**HOW TO COMPLETE THIS TASK**
Write the data out again exactly, dropping any images it holds.
▽
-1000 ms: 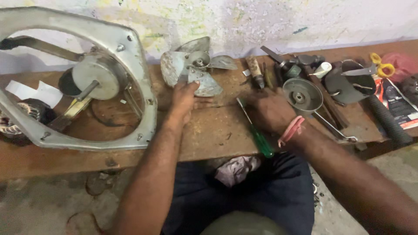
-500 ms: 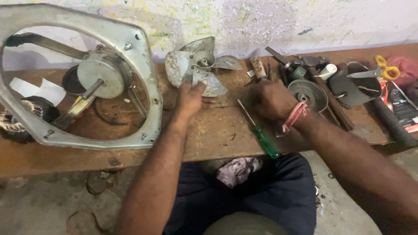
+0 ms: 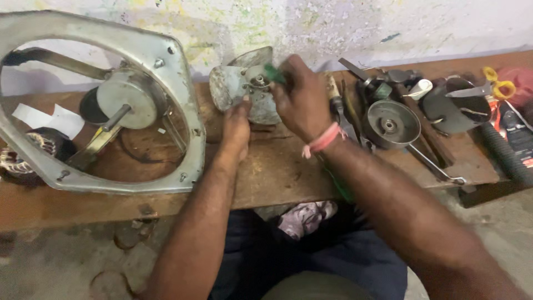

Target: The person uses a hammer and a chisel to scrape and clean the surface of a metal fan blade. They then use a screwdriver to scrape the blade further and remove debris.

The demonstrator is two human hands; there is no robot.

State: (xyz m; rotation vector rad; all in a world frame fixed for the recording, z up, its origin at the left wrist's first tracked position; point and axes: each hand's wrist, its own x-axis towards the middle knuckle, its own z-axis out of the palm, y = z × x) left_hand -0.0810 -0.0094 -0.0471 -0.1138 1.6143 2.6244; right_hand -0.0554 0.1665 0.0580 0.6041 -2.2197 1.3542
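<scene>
Nearest the camera: dark trousers and a crumpled patterned cloth (image 3: 306,218) in the lap, below both forearms. Bare concrete floor to either side.

Table (image 3: 272,178): worn brown wood, scratched, running the full width of the view.

Left hand (image 3: 236,125): palm down, fingers narrowed onto the lower edge of the fan blade assembly (image 3: 244,89), steadying it. Arm comes straight up from the lap.

Right hand (image 3: 302,100): closed around a green-handled screwdriver (image 3: 273,72), only the handle end visible past the fingers; tip side hidden, at the hub of the blade assembly. Pink band on the wrist. Wrist bent inward over the blades.

The blade assembly is grey metal, dull, lying on the table just beyond both hands, near the wall.

Left of the left hand: large grey metal fan frame (image 3: 111,105), tilted, with a round motor housing and shaft at its middle. Under its far-left side, a white paper slip (image 3: 47,119) and a copper-wound coil (image 3: 22,155).

Right of the right hand: round metal cover (image 3: 391,123), then a clutter of hand tools; scissors with yellow handles (image 3: 488,88) farther right, a red object behind them, a dark flat package (image 3: 513,133) at the table's right end.

Beyond: whitewashed wall (image 3: 333,28), stained yellow-green, flaking.
</scene>
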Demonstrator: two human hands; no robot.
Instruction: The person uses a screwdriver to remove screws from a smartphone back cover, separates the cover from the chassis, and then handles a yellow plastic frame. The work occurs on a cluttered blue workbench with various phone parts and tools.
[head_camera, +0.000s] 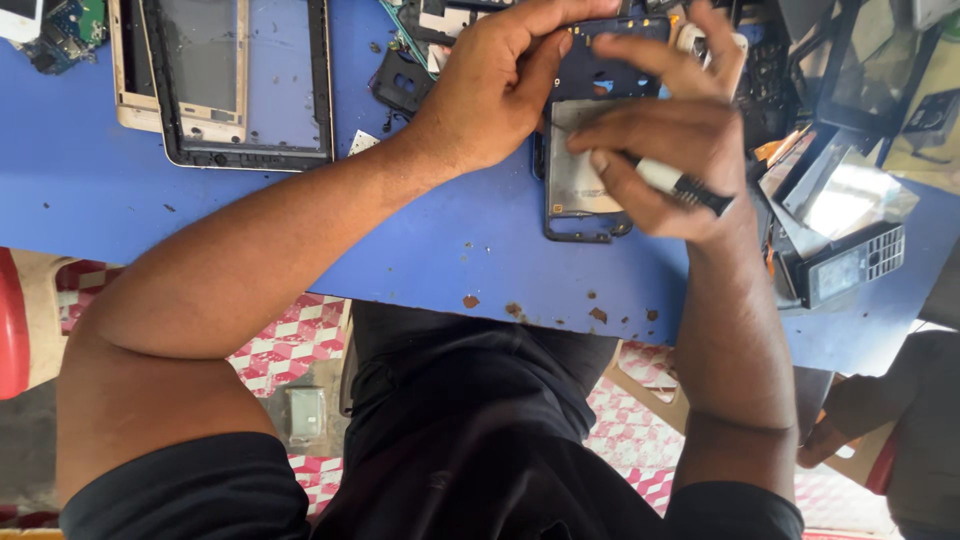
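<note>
Opened phone body (580, 170), dark-framed with a pale grey panel inside, lying flat on the blue table (430, 250) just right of centre, long side running from 12 to 6 o'clock, bottom edge close to the table's near rim. Pinned at its upper end by the left hand (500, 85), reaching in from 8 o'clock, fingers stretched over the dark top part of the frame, thumb pressed along the left side; a flat press, not a closed fist. Worked from 3 o'clock by the right hand (665, 150), fingers curled together and clamped on a slim tool (685, 185) with a white shaft and a black ridged end, the black end pointing toward 4 o'clock, the working tip hidden under the fingers over the pale panel.

At 10 o'clock from the phone, a large empty black frame (240, 85) flat on the table, a gold-coloured frame (130, 70) tucked partly under its left side. Between that frame and the left wrist, a small black plastic piece (400, 80) and a tiny white scrap (362, 142). At the far 10 o'clock corner, a green circuit board (65, 30). At 3 o'clock, well past the right hand, a keypad phone (850, 265) lying tilted, with a glossy screen panel (850, 195) just above it among other dark parts. Brown specks and chips scattered over the blue surface, thickest near the edge at 6 o'clock. Red-and-white checked floor (290, 345) below the table edge
</note>
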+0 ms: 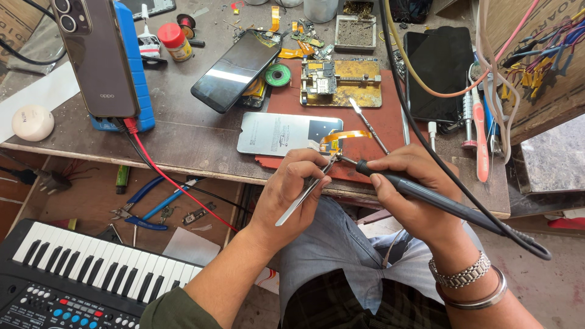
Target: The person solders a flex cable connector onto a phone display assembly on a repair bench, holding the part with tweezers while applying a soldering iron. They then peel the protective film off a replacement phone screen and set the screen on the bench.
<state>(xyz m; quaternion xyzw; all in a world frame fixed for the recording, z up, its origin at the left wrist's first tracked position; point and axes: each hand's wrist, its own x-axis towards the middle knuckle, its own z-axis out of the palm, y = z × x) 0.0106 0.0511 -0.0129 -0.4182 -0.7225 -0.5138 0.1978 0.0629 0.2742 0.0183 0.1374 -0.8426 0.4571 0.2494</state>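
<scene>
Evidently both hands work one spot: the left hand has its fingers closed on steel tweezers, pinning the orange flex cable just past the fingertips so it stays put. The right hand grips a soldering iron pen-fashion, tip meeting the tweezers there. Beyond lies a phone screen panel on the tabletop.

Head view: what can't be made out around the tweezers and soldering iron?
- Metal tweezers tips: hidden by left hand fingers.
- Black soldering iron tip contact on the orange flex cable: too small to tell.
- Iron's cord: cut off at the top edge.
- Black keyboard: cropped at the left and bottom edges.
</scene>
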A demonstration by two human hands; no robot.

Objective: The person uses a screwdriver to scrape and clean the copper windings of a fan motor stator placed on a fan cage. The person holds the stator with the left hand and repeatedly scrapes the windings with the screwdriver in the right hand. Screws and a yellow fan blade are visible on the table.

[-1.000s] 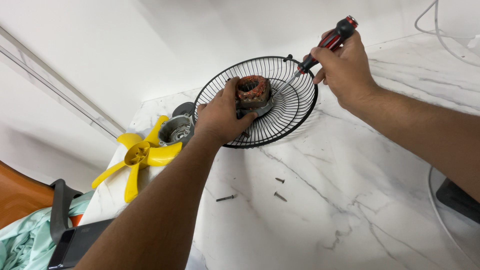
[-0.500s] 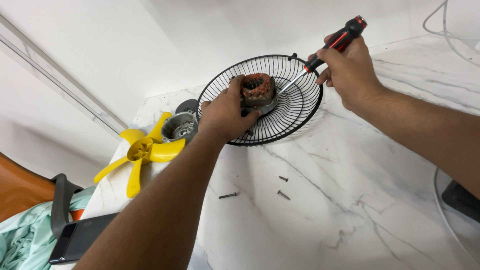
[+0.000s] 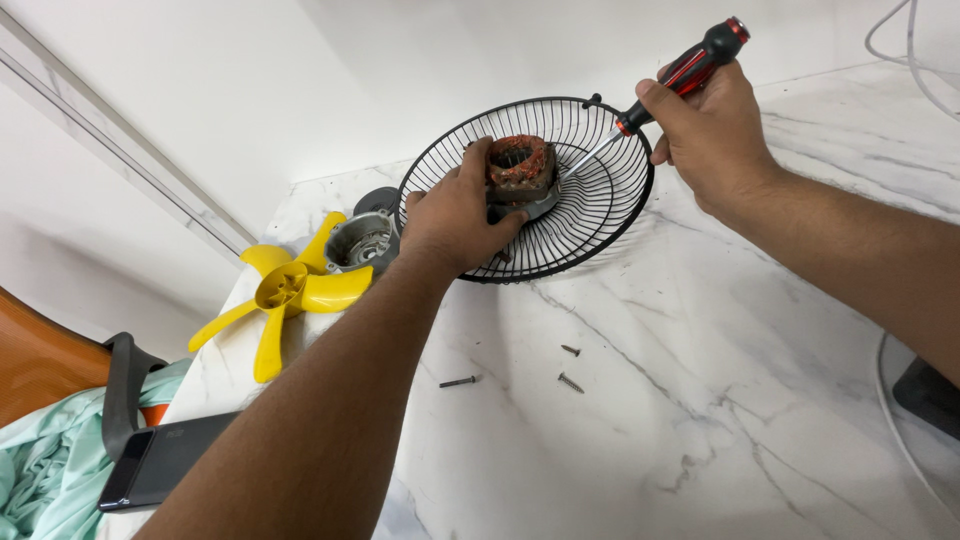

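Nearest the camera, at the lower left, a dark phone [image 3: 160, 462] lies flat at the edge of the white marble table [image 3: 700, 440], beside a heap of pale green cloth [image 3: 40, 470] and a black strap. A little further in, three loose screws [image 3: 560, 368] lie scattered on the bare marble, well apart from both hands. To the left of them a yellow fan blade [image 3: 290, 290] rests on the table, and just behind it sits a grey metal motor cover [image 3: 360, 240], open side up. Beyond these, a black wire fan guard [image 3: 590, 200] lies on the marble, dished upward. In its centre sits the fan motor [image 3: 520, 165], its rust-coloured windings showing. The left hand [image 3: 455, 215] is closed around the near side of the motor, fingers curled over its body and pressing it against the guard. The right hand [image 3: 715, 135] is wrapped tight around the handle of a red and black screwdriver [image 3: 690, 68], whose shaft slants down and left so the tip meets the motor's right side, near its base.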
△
**RESPONSE BOX**
-1000 ms: 
-500 ms: 
+0 ms: 

Target: The person uses a hammer and a chisel to scrape and clean the surface of a metal fan blade. They then use a screwdriver to scrape the blade further and remove debris.

The demonstrator is two human hands; there is no robot.

State: (xyz m; rotation vector rad; all in a world frame fixed for the recording, z up, its origin at the left wrist's first tracked position; point and axes: each hand's wrist, its own x-axis towards the middle knuckle, its own z-axis out of the palm, y = z × x) left_hand -0.0810 -0.0094 -0.0471 -0.1138 1.6143 2.6244; right_hand -0.0554 0.1665 0.0580 0.6041 -2.2197 1.3542
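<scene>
Nearest the camera: dark trousers and a crumpled patterned cloth (image 3: 306,218) in the lap, below both forearms. Bare concrete floor to either side.

Table (image 3: 272,178): worn brown wood, scratched, running the full width of the view.

Left hand (image 3: 236,125): palm down, fingers narrowed onto the lower edge of the fan blade assembly (image 3: 244,89), steadying it. Arm comes straight up from the lap.

Right hand (image 3: 302,100): closed around a green-handled screwdriver (image 3: 273,72), only the handle end visible past the fingers; tip side hidden, at the hub of the blade assembly. Pink band on the wrist. Wrist bent inward over the blades.

The blade assembly is grey metal, dull, lying on the table just beyond both hands, near the wall.

Left of the left hand: large grey metal fan frame (image 3: 111,105), tilted, with a round motor housing and shaft at its middle. Under its far-left side, a white paper slip (image 3: 47,119) and a copper-wound coil (image 3: 22,155).

Right of the right hand: round metal cover (image 3: 391,123), then a clutter of hand tools; scissors with yellow handles (image 3: 488,88) farther right, a red object behind them, a dark flat package (image 3: 513,133) at the table's right end.

Beyond: whitewashed wall (image 3: 333,28), stained yellow-green, flaking.
</scene>
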Demonstrator: two human hands; no robot.
Instruction: The person uses a screwdriver to remove screws from a smartphone back cover, separates the cover from the chassis, and then handles a yellow plastic frame. The work occurs on a cluttered blue workbench with various phone parts and tools.
[head_camera, +0.000s] 
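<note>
Opened phone body (580, 170), dark-framed with a pale grey panel inside, lying flat on the blue table (430, 250) just right of centre, long side running from 12 to 6 o'clock, bottom edge close to the table's near rim. Pinned at its upper end by the left hand (500, 85), reaching in from 8 o'clock, fingers stretched over the dark top part of the frame, thumb pressed along the left side; a flat press, not a closed fist. Worked from 3 o'clock by the right hand (665, 150), fingers curled together and clamped on a slim tool (685, 185) with a white shaft and a black ridged end, the black end pointing toward 4 o'clock, the working tip hidden under the fingers over the pale panel.

At 10 o'clock from the phone, a large empty black frame (240, 85) flat on the table, a gold-coloured frame (130, 70) tucked partly under its left side. Between that frame and the left wrist, a small black plastic piece (400, 80) and a tiny white scrap (362, 142). At the far 10 o'clock corner, a green circuit board (65, 30). At 3 o'clock, well past the right hand, a keypad phone (850, 265) lying tilted, with a glossy screen panel (850, 195) just above it among other dark parts. Brown specks and chips scattered over the blue surface, thickest near the edge at 6 o'clock. Red-and-white checked floor (290, 345) below the table edge
</note>
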+0 ms: 
Target: The person solders a flex cable connector onto a phone display assembly on a repair bench, holding the part with tweezers while applying a soldering iron. They then peel the protective film off a replacement phone screen and set the screen on the bench.
<state>(xyz m; quaternion xyzw; all in a world frame fixed for the recording, z up, its origin at the left wrist's first tracked position; point and axes: each hand's wrist, its own x-axis towards the middle knuckle, its own z-axis out of the palm, y = z × x) 0.0106 0.0511 -0.0129 -0.4182 -0.7225 -0.5138 0.1978 0.0629 0.2742 0.0183 0.1374 -0.8426 0.4571 0.2494</state>
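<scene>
Evidently both hands work one spot: the left hand has its fingers closed on steel tweezers, pinning the orange flex cable just past the fingertips so it stays put. The right hand grips a soldering iron pen-fashion, tip meeting the tweezers there. Beyond lies a phone screen panel on the tabletop.

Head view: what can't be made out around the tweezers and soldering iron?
- Metal tweezers tips: hidden by left hand fingers.
- Black soldering iron tip contact on the orange flex cable: too small to tell.
- Iron's cord: cut off at the top edge.
- Black keyboard: cropped at the left and bottom edges.
</scene>
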A demonstration by two human hands; no robot.

Objective: The person uses a screwdriver to scrape and clean the copper windings of a fan motor stator placed on a fan cage. The person holds the stator with the left hand and repeatedly scrapes the windings with the screwdriver in the right hand. Screws and a yellow fan blade are visible on the table.

[-1.000s] 
[-0.500s] 
[+0.000s] 

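Nearest the camera, at the lower left, a dark phone [image 3: 160, 462] lies flat at the edge of the white marble table [image 3: 700, 440], beside a heap of pale green cloth [image 3: 40, 470] and a black strap. A little further in, three loose screws [image 3: 560, 368] lie scattered on the bare marble, well apart from both hands. To the left of them a yellow fan blade [image 3: 290, 290] rests on the table, and just behind it sits a grey metal motor cover [image 3: 360, 240], open side up. Beyond these, a black wire fan guard [image 3: 590, 200] lies on the marble, dished upward. In its centre sits the fan motor [image 3: 520, 165], its rust-coloured windings showing. The left hand [image 3: 455, 215] is closed around the near side of the motor, fingers curled over its body and pressing it against the guard. The right hand [image 3: 715, 135] is wrapped tight around the handle of a red and black screwdriver [image 3: 690, 68], whose shaft slants down and left so the tip meets the motor's right side, near its base.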

No part of the exercise is left unanswered.